Suppression of CRLF1 promotes the chondrogenic differentiation of BMSCs and protects cartilage tissue from damage in osteoarthritis via activation of miR-320.

Background

Osteoarthritis (OA) is a common musculoskeletal disease characterized by bone-cartilage homeostasis changes, leading to progressive degeneration of the synovial joint (Pereira et al. 2011). Currently, there is no effective treatment for OA other than pain relief. In recent years, cell therapy is being developed as a new method for the treatment of osteoarthritis (Neogi 2013). Bone marrow mesenchymal stem cells (BMSCs) have the potential to differentiate into chondrocytes or osteoblasts, and their anti-inflammatory properties (Motavaf et al. 2016), are considered to be the best-grafted cells for the treatment of OA (Polymeri et al. 2016). Unfortunately, because of variable amounts of cartilage tissue development and low functional properties of the repair tissue produced, the findings of BMSC-based therapies have been suboptimal so far (Im 2017). Thus, a better understanding of the molecular mechanisms that control the chondrogenesis of BMSCs is needed to promote the generation of hyaline cartilage, which resembles native cartilage (Kagami et al. 2014).
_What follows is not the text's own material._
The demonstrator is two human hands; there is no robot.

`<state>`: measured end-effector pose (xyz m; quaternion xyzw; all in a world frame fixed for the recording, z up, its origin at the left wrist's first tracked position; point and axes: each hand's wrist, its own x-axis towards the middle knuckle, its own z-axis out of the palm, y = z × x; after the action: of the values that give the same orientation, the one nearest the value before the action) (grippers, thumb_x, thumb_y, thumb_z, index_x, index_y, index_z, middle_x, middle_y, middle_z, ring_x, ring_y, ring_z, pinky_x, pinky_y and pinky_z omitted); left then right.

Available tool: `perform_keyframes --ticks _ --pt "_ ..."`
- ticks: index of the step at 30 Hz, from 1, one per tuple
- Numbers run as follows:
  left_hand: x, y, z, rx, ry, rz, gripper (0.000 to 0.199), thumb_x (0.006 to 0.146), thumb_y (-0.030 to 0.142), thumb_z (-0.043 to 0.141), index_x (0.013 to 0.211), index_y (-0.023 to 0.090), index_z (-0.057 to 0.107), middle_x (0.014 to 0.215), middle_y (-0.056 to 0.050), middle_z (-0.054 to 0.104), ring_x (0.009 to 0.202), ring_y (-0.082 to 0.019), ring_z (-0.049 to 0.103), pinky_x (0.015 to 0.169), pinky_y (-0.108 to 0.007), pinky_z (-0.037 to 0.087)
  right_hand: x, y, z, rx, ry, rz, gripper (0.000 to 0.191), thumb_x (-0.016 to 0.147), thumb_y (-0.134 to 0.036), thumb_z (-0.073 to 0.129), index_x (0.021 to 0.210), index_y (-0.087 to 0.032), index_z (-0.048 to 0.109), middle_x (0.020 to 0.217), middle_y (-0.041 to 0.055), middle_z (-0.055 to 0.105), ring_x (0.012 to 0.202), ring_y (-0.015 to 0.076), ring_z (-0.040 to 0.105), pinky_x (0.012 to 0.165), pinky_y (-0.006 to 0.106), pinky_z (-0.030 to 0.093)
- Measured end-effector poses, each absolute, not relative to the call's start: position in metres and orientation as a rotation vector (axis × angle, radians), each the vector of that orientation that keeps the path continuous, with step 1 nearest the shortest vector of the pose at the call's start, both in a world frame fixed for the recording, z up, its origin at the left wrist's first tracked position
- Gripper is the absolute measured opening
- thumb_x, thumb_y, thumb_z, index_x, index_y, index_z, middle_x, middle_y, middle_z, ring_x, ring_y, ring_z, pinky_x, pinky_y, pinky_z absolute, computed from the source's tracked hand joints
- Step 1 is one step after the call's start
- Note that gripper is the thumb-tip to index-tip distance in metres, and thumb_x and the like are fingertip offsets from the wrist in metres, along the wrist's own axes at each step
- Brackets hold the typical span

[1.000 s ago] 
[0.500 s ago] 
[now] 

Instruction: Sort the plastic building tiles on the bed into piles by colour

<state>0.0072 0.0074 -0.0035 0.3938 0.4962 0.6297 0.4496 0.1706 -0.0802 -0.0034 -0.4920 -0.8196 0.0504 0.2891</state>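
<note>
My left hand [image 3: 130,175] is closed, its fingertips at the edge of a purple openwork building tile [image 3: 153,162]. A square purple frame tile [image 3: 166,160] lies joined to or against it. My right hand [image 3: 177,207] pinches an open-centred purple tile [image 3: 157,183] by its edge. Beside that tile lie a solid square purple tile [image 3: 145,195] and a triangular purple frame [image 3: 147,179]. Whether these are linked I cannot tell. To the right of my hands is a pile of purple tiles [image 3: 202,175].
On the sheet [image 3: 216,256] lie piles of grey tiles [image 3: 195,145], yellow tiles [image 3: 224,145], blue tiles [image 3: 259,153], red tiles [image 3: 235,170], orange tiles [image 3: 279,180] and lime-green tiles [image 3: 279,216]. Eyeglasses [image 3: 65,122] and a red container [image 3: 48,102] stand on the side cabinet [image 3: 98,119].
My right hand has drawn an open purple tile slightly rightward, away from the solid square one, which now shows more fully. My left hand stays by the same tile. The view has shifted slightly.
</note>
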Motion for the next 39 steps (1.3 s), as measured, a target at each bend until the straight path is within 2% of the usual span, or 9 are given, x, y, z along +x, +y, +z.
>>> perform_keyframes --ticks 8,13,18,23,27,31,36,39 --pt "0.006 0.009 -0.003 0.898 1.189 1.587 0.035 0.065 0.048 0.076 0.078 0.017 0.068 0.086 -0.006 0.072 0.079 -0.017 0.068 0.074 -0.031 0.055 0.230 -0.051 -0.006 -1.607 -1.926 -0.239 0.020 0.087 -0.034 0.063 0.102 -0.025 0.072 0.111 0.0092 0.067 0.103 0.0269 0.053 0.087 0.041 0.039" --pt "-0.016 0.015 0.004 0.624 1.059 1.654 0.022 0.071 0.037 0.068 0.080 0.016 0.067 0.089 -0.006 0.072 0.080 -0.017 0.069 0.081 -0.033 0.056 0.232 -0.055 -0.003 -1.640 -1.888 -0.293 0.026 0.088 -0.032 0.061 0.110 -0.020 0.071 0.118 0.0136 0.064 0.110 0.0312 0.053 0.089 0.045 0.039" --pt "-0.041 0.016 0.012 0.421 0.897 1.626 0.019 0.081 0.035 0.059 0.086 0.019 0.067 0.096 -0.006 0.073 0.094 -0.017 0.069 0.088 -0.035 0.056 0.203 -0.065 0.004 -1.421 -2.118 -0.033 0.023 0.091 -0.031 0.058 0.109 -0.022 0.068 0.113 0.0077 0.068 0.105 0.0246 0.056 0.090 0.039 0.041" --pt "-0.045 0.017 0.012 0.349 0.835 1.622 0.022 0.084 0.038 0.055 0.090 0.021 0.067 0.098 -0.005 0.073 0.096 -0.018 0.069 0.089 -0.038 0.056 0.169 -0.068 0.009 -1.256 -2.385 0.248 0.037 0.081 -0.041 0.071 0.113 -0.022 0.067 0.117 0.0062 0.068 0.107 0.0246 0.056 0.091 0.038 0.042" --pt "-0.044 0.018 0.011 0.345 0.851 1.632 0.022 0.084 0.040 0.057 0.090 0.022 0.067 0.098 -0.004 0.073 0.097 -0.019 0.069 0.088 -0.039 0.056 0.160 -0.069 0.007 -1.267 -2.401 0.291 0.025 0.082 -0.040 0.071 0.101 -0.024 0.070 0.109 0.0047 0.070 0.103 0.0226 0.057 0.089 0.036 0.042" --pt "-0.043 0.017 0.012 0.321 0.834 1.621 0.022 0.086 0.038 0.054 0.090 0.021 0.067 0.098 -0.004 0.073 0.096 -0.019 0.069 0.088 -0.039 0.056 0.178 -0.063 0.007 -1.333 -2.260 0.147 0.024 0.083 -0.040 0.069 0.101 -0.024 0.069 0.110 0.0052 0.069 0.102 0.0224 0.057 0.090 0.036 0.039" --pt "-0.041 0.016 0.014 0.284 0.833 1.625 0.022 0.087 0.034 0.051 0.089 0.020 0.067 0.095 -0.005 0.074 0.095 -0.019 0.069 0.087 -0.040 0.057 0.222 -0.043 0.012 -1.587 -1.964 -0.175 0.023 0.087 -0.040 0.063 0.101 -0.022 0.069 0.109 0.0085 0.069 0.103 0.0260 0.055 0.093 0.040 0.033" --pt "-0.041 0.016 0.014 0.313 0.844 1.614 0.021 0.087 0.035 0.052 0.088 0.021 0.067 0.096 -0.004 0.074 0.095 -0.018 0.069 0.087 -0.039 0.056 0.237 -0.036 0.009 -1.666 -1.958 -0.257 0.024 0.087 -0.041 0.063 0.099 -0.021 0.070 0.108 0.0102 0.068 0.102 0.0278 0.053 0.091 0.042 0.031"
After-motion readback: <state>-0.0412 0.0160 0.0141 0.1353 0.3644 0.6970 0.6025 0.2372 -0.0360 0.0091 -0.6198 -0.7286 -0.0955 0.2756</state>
Chondrogenesis is a complex process in which chondrogenic differentiation of MSCs is profoundly affected by the extracellular microenvironment and various growth factors (de Vries-van Melle et al. 2014; Yu et al. 2012). Cytokine receptor-like factor 1 (CRLF1) is a soluble protein that is homologous with type I cytokine receptors. CRLF1 is reportedly highly expressed in damaged human knee osteoarthritic cartilage (Tew et al. 2007) and involved in osteoarthritis downstream of TGF-beta (Tsuritani et al. 2010). However, the precise identities and functions of CRLF1 in OA progression have remained to be fully elucidated. In this study, we attempted to investigate the expression of CRLF1 in cartilage tissues in mice with OA and explored the roles of CRLF1 in cell proliferation and chondrogenic differentiation of BMSCs. Furthermore, the possible molecular mechanism was investigated simultaneously and thus may be a useful therapeutic target.

Materials and methods

Experimental animals

Eight weeks old male C57BL/6 mice were bought from Beijing Experimental Animal Center and kept at 25 ± 3 °C in a room equipped with a 12-h:12-h light/dark cycle switch. All animal experiments have been approved by the Animal Ethical Committee of Qingdao University. Forty mice were randomly assigned into two groups: Sham surgery without any treatment (Sham, n = 10) and performing the destabilization of medial meniscus (OA, n = 30) surgery for 8 weeks.

DMM surgery model

The DMM surgery-induced OA mice model as previously described. Briefly, the mice were anesthetized with an intraperitoneal injection (i.p.) of pentobarbital (50 mg/kg body weight), and the ventral portion of the right knee was unhaired using depilatory paste and sterilized with an antiseptic solution. The right lower limb knee joint and its surroundings shall be covered with skin, sterilized and covered with a sterile surgical towel. The medial incision of the right knee patella shall be made in dissecting microscope. The patella shall be turned to the lateral side to expose the medial meniscus tibial ligament. The ligament shall be cut off under the microscope to avoid damage to articular cartilage. The complete transection of the ligament shall be confirmed by the passive displacement of the medial semilunar plate. Reposition patella, suture joint capsule and skin. Sham operation was performed by opening and exposing the structures of the right knee and then closing the skin incision without manipulating joint tissues. After the operation, the experimental animals were kept in groups and cages, and their free activities were not restricted. The following tests were performed 8 weeks after the operation.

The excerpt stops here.